If Biden did meet with Pozharskyi, he was not the only U.S. official who may have done so. Pozharskyi was part of a Burisma delegation that lobbied congressional officials in 2014 in an attempt to show that the firm was not a corruption risk.

The Trump campaign also organized a press event featuring Tony Bobulinski, a man who said he was Hunter Biden’s former business partner.
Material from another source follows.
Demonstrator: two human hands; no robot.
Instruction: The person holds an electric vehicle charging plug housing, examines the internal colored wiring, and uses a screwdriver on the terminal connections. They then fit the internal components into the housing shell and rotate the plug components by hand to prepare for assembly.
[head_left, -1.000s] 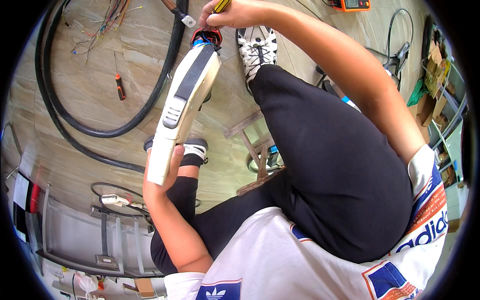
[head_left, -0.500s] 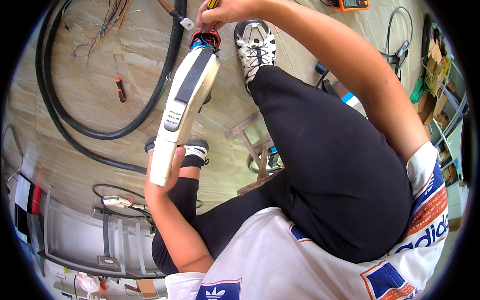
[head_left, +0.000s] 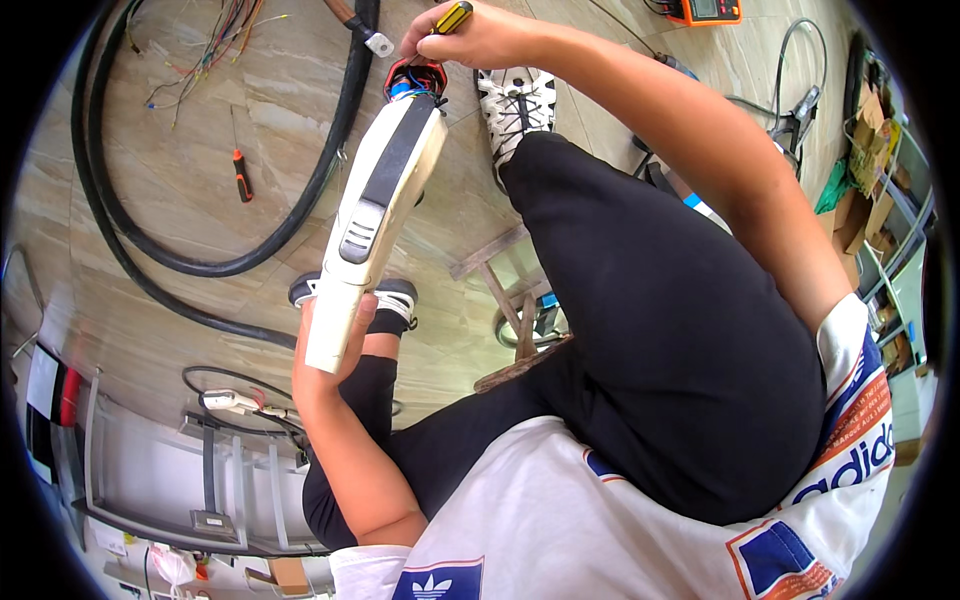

Bobulinski made unproven allegations that the vice president’s son consulted with his father after he left office on potential business dealings in China that ultimately never came to fruition.

He was to have been interviewed by a Senate committee last week, but the panel postponed it after learning from Bobulinski’s lawyers that the FBI planned to question him on that same day.

Bobulinksi, a Navy veteran, said in an interview that aired Tuesday on Fox News that he was motivated to speak out because he was offended by the insinuation from the Biden campaign and some Democratic lawmakers that the emails and the narrative were associated with Russian disinformation, and was upset.

As part of its interview, Fox News aired audio of a conversation it said was between Bobulinski and someone who Bobulinski said was a business associate of Hunter Biden’s in which the man, Rob Walker, can be heard saying that if Bobulinski spoke out publicly against Biden, “You’re just gonna bury all of us, man.”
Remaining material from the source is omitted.